Restate word for word the lines of the records below, starting at the line that contains "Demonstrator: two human" and ending at the line that contains "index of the", with both of those lines included and nothing else.

◆ **Collection entries**:

------------------------------

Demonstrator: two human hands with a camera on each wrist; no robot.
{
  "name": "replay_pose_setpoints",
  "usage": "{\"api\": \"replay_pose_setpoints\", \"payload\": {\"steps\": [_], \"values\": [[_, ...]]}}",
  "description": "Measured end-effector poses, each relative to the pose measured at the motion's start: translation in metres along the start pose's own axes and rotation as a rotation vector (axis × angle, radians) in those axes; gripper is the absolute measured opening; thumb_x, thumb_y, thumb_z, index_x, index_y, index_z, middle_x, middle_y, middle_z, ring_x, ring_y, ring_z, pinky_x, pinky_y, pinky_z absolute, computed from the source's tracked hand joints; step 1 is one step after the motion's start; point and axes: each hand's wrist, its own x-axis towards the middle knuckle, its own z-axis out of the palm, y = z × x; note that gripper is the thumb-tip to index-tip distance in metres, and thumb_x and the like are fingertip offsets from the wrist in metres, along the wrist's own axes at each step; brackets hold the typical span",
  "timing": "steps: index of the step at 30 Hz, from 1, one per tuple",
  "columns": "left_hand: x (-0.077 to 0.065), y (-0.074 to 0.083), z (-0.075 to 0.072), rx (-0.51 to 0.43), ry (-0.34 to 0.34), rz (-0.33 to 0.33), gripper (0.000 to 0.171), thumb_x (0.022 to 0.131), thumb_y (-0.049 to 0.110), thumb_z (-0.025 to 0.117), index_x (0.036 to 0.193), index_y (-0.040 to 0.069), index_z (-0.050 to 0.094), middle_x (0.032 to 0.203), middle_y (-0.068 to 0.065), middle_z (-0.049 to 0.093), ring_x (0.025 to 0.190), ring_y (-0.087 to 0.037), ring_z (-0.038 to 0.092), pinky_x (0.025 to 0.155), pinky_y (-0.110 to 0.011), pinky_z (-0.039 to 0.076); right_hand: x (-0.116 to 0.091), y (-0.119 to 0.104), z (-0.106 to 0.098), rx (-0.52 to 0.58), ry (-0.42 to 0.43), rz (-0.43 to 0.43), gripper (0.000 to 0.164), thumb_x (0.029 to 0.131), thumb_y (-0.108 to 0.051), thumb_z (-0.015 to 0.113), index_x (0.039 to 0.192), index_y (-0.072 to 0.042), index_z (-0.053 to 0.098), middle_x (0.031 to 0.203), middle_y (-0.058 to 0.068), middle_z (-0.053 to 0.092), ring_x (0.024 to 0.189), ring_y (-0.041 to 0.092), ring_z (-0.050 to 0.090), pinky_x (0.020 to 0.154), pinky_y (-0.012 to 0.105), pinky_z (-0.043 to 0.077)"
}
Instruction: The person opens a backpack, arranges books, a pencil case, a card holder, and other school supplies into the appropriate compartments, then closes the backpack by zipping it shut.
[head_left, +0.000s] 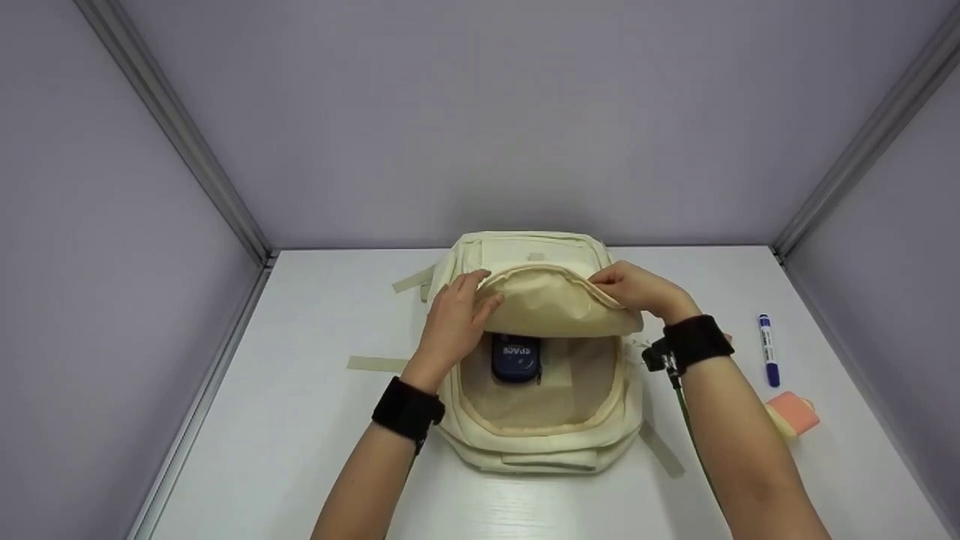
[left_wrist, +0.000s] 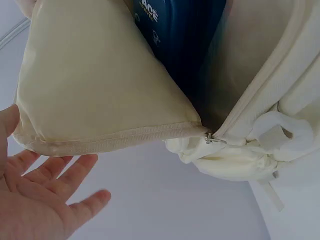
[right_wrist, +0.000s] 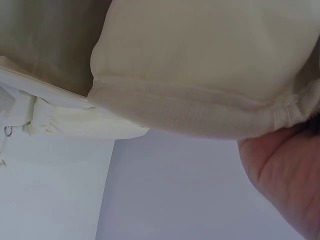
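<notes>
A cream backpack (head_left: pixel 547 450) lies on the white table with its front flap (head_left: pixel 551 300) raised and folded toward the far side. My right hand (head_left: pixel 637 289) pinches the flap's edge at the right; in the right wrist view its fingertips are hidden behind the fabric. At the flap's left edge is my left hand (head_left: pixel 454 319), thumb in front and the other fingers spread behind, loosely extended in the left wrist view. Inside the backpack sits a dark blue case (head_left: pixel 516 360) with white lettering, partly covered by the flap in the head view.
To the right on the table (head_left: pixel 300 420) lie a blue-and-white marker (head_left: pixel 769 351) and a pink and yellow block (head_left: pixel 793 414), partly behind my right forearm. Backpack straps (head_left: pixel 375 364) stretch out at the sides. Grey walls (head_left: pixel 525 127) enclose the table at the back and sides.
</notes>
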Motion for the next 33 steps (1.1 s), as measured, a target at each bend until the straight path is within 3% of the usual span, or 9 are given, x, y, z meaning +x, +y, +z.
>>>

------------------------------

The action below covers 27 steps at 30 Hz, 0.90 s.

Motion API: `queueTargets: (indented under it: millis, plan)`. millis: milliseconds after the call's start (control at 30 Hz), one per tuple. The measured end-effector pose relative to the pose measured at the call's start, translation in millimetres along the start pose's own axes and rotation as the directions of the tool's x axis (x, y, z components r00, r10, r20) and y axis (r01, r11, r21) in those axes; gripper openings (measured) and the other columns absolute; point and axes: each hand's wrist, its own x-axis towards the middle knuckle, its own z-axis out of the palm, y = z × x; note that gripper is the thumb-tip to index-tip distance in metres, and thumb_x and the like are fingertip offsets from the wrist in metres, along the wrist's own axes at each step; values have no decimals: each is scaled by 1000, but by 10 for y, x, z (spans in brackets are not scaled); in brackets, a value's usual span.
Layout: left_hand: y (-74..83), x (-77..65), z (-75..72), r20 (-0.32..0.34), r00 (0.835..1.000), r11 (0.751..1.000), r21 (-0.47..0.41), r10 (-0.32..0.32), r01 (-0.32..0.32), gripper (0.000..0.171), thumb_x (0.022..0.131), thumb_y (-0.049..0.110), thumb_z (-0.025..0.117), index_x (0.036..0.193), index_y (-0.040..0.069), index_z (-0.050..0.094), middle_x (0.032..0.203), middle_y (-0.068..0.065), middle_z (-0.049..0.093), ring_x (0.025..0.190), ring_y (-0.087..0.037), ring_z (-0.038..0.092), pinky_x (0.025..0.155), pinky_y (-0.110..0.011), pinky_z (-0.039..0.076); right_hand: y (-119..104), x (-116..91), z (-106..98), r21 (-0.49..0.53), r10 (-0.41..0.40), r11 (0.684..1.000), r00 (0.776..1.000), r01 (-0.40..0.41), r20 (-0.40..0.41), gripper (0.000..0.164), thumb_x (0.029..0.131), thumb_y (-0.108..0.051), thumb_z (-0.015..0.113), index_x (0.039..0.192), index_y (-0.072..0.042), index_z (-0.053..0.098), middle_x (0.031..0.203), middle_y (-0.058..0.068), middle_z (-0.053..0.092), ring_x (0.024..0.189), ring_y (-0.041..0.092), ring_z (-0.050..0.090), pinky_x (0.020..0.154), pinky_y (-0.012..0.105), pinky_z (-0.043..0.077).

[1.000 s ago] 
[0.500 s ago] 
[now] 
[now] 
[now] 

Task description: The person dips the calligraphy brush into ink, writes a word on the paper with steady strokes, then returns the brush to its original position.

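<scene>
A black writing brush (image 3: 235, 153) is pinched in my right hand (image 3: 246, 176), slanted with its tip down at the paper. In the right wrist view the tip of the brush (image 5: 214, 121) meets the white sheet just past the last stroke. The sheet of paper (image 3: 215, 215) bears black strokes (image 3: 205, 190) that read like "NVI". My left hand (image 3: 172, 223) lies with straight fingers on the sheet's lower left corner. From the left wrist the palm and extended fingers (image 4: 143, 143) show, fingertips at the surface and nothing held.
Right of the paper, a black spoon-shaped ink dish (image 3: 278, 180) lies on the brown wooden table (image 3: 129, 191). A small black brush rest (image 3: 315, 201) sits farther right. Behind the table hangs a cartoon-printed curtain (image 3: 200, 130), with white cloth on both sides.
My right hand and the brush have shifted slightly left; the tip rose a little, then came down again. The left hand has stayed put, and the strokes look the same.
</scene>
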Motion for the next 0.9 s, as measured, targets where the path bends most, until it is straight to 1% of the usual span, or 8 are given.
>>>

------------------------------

◆ **REPLY TO THE TASK**:
Demonstrator: two human hands with a camera on each wrist; no robot.
{
  "name": "replay_pose_setpoints",
  "usage": "{\"api\": \"replay_pose_setpoints\", \"payload\": {\"steps\": [_], \"values\": [[_, ...]]}}",
  "description": "Measured end-effector poses, each relative to the pose measured at the motion's start: translation in metres along the start pose's own axes and rotation as a rotation vector (axis × angle, radians) in those axes; gripper is the absolute measured opening; thumb_x, thumb_y, thumb_z, index_x, index_y, index_z, middle_x, middle_y, middle_z, ring_x, ring_y, ring_z, pinky_x, pinky_y, pinky_z absolute, computed from the source's tracked hand joints; step 1 is one step after the motion's start; point and axes: each hand's wrist, its own x-axis towards the middle knuckle, its own z-axis out of the palm, y = z × x; note that gripper is the thumb-tip to index-tip distance in metres, and thumb_x and the like are fingertip offsets from the wrist in metres, along the wrist's own axes at each step; brackets hold the typical span",
  "timing": "steps: index of the step at 30 Hz, from 1, one per tuple",

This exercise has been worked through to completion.